■ **Directions for this task**: Would you please copy the part of the material below that opens with the line containing "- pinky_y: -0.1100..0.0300" and closes with the line containing "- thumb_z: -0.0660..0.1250"? Copy it exactly, and only it.

■ **Input for this task**:

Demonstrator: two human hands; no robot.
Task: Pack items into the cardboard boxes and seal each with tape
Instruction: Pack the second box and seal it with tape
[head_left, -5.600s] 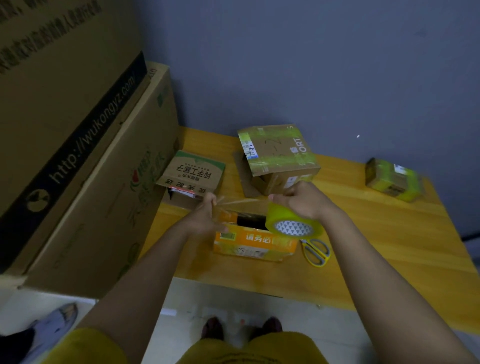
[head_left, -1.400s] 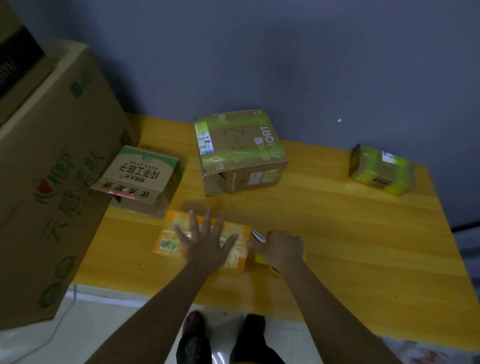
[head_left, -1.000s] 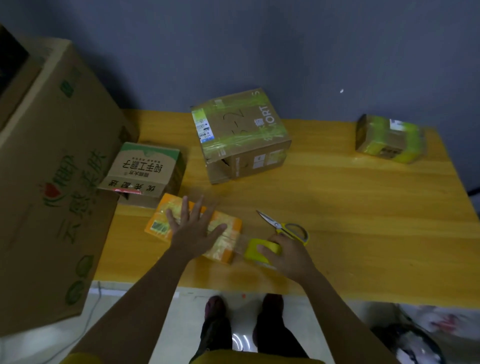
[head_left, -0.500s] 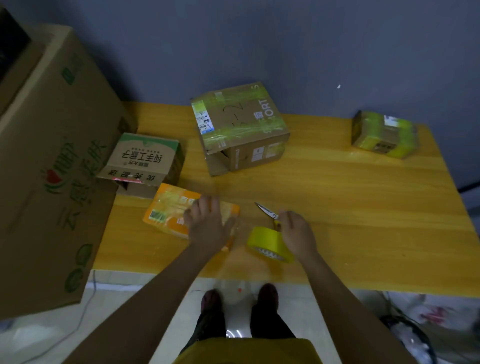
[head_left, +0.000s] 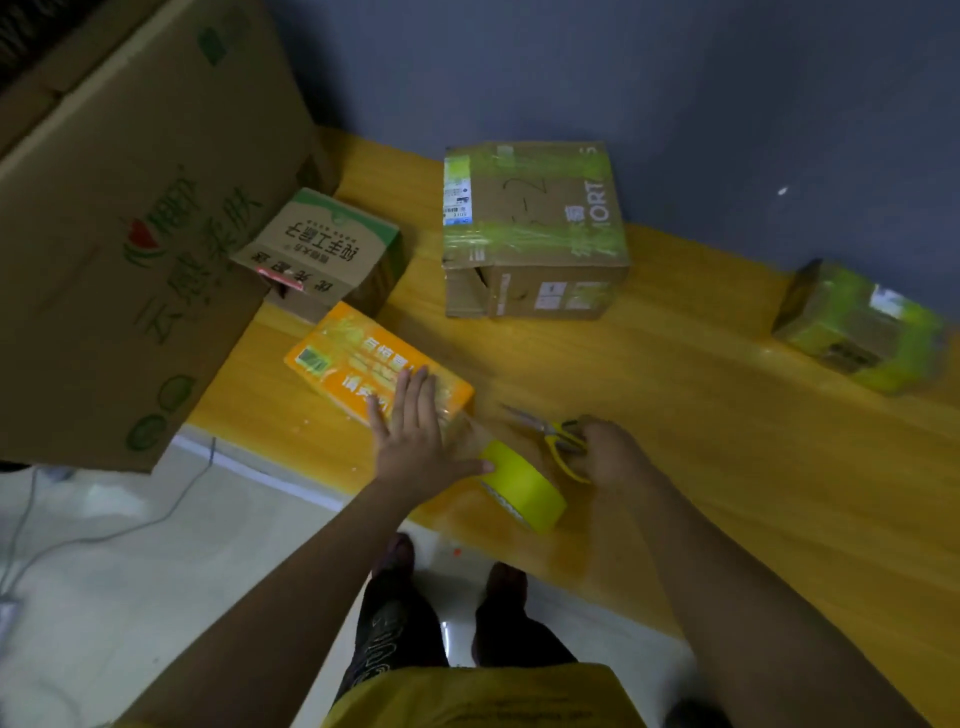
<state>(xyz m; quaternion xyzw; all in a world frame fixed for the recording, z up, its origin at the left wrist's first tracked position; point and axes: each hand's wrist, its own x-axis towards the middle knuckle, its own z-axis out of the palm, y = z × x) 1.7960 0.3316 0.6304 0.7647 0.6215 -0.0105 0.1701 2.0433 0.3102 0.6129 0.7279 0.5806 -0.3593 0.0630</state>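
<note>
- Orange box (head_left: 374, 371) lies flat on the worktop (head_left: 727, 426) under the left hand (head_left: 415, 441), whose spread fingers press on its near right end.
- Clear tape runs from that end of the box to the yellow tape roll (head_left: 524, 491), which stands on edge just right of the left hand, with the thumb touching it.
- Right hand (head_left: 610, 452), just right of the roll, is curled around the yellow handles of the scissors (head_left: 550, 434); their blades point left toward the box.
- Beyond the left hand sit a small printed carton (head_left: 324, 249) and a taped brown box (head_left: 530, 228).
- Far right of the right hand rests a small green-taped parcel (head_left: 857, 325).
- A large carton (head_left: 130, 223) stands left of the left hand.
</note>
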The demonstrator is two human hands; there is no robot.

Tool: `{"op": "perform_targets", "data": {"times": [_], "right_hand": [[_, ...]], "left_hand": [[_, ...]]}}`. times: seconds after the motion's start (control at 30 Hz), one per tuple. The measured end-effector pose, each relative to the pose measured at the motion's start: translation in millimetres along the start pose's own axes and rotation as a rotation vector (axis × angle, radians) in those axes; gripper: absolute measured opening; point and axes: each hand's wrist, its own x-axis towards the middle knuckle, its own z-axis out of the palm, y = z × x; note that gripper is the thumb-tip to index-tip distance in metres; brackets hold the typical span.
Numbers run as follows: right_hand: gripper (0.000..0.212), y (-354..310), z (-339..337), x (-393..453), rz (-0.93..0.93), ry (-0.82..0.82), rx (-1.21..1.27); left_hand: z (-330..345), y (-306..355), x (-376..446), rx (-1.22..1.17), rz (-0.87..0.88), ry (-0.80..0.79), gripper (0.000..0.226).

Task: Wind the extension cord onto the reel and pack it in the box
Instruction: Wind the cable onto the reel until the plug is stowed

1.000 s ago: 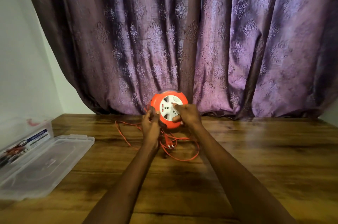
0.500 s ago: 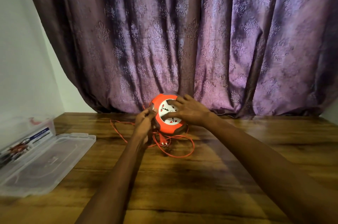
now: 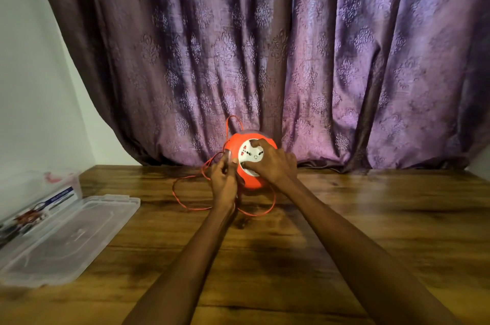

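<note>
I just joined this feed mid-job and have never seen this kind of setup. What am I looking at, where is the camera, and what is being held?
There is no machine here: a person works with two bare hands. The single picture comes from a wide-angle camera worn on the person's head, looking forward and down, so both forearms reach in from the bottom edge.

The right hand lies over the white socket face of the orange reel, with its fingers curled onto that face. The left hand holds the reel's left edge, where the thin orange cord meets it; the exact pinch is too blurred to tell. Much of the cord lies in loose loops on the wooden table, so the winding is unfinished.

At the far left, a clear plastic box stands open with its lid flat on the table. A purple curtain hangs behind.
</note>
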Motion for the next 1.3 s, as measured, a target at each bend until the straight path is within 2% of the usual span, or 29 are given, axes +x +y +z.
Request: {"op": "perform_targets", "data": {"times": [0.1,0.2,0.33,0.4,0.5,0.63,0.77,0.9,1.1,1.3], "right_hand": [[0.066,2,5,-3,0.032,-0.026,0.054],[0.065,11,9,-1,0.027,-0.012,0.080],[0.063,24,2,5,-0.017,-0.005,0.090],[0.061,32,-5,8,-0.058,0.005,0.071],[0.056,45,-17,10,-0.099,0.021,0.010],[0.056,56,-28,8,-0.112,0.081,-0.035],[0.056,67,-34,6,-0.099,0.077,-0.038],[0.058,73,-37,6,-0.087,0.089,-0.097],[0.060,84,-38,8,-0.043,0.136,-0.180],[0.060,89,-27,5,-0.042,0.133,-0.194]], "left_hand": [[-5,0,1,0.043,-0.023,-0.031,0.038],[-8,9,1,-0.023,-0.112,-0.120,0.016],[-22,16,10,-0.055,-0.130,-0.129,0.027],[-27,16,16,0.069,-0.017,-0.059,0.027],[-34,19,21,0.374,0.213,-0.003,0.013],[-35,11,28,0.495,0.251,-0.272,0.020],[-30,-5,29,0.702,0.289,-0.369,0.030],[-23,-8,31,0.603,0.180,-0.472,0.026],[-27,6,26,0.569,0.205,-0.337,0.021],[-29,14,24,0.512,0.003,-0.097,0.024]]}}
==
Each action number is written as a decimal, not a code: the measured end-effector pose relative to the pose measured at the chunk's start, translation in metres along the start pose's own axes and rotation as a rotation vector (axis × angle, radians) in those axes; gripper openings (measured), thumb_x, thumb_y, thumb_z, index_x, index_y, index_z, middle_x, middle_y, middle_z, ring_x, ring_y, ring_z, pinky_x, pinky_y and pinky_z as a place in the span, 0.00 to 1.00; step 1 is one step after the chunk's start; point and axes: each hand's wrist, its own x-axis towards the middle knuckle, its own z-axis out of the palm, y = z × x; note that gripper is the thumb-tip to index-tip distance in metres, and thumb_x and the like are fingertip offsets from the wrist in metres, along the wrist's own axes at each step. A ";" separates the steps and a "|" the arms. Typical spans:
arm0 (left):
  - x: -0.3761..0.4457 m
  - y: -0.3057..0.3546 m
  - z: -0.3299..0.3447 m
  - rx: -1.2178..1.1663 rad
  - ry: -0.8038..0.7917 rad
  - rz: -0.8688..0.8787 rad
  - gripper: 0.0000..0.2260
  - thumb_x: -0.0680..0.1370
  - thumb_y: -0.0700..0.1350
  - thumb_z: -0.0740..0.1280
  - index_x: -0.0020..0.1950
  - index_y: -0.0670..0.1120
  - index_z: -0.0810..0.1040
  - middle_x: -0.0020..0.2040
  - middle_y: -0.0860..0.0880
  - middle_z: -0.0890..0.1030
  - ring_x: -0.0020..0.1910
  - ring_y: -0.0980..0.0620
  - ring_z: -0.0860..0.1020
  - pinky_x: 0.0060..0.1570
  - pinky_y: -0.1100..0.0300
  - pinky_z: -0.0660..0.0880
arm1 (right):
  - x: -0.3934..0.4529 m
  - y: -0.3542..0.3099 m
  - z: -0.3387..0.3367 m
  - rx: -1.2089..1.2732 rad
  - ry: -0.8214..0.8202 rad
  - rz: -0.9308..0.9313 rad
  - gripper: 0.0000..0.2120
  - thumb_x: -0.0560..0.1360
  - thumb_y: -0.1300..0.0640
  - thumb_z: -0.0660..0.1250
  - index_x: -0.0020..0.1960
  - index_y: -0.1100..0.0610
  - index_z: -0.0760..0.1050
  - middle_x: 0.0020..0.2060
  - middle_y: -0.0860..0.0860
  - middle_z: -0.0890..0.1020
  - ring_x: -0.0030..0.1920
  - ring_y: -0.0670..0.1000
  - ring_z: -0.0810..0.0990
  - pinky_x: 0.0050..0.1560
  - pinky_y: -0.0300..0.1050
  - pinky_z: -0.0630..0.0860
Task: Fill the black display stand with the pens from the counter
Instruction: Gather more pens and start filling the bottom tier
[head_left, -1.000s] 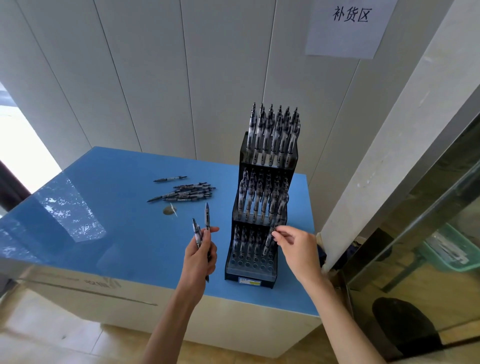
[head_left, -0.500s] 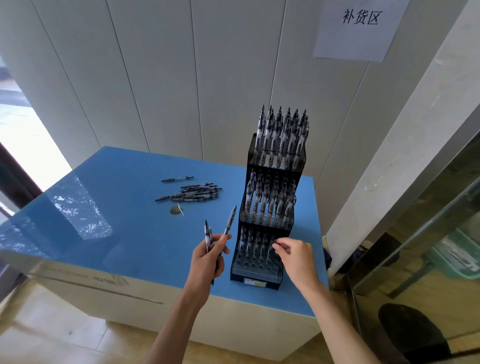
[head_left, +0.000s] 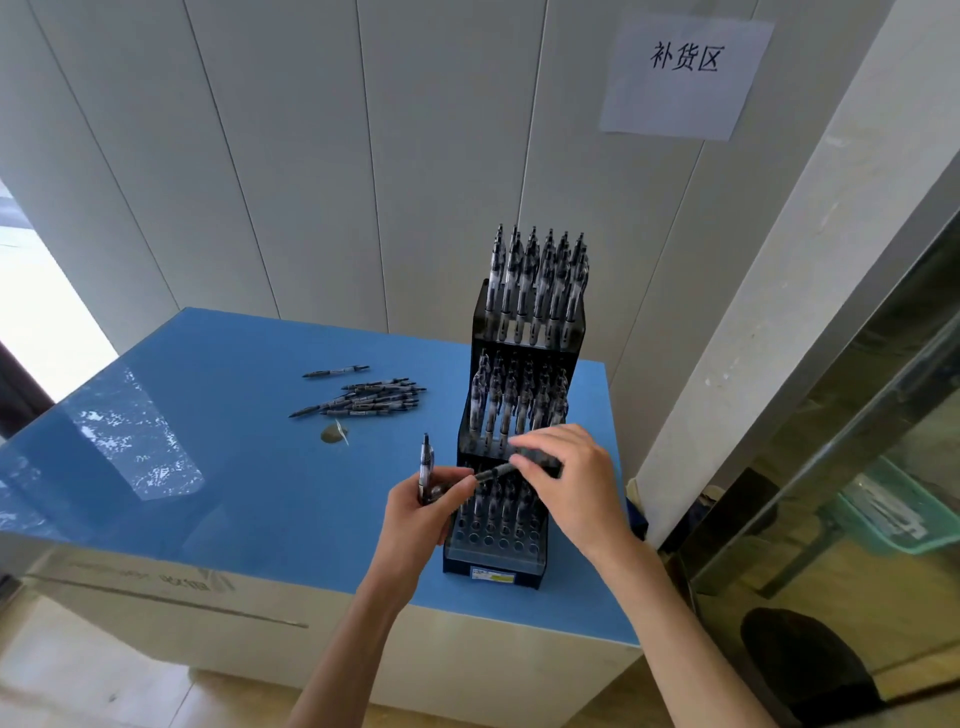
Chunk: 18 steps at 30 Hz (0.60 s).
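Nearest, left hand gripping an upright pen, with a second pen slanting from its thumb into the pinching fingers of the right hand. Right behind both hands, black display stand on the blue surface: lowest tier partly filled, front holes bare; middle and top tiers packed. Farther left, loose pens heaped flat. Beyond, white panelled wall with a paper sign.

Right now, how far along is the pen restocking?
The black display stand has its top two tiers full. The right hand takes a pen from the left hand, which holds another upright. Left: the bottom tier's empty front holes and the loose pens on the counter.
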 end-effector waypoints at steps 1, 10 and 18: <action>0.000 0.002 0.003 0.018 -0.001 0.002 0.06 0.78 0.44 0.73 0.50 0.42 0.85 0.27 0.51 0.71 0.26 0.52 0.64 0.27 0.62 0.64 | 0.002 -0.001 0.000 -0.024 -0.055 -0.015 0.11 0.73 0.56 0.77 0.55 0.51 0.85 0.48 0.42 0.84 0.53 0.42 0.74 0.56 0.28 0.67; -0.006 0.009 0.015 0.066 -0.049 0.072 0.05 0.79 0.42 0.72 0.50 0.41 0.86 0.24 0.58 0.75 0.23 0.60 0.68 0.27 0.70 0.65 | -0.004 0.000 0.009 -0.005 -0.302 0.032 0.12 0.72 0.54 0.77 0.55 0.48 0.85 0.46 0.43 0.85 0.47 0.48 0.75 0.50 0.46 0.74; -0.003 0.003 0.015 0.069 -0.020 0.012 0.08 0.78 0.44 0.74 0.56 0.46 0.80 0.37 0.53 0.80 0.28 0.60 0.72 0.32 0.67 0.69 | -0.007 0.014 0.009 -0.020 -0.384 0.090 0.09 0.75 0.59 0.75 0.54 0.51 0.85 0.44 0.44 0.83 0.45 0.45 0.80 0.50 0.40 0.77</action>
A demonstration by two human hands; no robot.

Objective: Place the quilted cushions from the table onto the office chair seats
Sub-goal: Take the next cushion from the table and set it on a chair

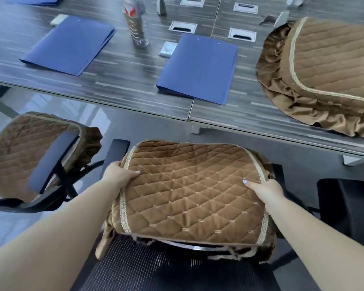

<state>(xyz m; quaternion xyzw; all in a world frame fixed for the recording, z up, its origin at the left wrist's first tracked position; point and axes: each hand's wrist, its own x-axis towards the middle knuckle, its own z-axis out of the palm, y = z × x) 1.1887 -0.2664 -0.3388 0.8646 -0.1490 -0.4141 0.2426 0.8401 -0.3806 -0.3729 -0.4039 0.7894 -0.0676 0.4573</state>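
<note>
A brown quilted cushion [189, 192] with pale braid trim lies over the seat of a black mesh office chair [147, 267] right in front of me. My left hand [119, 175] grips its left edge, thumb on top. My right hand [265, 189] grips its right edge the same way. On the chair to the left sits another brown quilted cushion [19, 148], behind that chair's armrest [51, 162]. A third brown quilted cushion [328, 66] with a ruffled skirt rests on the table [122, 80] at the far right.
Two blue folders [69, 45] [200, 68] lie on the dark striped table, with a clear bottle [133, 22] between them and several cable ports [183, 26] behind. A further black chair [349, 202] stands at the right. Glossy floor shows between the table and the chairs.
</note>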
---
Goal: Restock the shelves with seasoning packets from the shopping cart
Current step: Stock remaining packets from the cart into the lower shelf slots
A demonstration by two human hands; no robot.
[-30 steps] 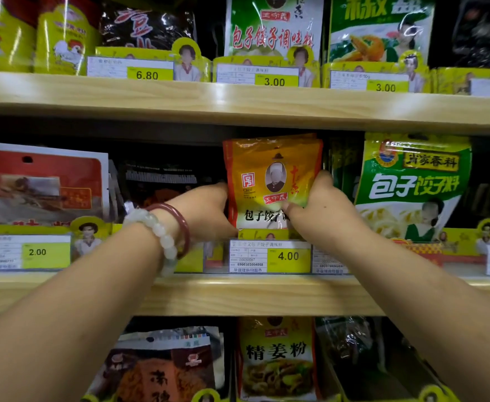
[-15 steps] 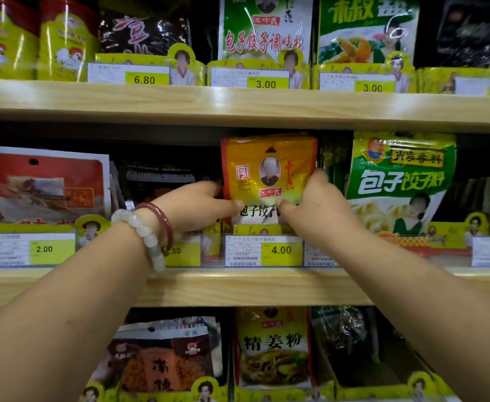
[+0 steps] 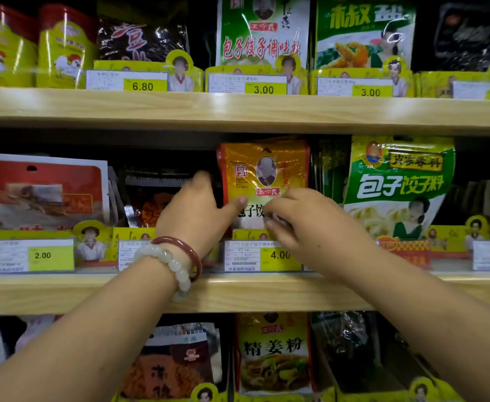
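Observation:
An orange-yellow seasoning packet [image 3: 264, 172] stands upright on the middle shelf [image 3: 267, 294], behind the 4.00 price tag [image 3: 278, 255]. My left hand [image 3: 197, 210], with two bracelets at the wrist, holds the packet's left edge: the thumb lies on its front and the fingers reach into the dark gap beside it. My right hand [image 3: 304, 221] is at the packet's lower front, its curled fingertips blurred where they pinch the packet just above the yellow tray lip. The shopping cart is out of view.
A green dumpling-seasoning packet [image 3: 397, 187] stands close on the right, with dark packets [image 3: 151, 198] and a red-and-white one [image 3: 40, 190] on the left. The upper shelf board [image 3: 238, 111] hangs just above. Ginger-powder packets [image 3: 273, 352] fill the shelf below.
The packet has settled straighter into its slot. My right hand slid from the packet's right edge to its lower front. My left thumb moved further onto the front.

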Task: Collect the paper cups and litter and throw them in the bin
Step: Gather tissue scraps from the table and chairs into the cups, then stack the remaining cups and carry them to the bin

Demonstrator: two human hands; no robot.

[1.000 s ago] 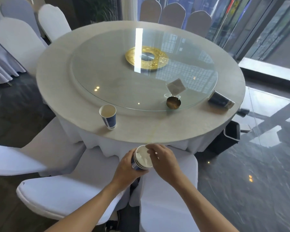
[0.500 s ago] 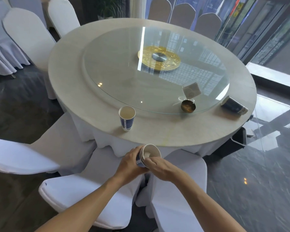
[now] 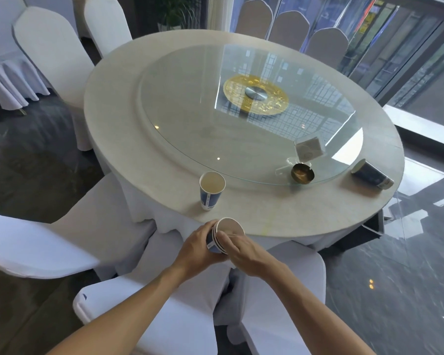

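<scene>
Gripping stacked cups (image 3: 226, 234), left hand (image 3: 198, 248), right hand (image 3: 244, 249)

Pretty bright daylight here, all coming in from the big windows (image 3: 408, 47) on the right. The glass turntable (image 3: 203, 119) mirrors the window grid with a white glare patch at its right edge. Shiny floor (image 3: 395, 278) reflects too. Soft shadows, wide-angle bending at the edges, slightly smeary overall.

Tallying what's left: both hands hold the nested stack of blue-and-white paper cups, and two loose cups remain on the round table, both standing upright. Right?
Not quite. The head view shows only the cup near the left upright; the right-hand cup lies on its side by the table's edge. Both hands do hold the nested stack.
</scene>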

■ **Worked solution**:
  - pinky_y: -0.1100..0.0300
  - pinky_z: -0.0660..0.0880
arm1 (right):
  - x: -0.3934..0.4529 m
  - y: -0.3542..0.3099 m
  - z: -0.3387..0.3367 m
  - rx: -1.2089..1.2732 rad
  - ry: -0.8214..0.8202 rad
  - rz: -0.9308..0.9313 rad
  - gripper: 0.0000..0.2120
  - thumb_x: -0.0560..0.1360
  - thumb_y: -0.1300..0.0640
  - thumb_z: -0.0660..0.1250

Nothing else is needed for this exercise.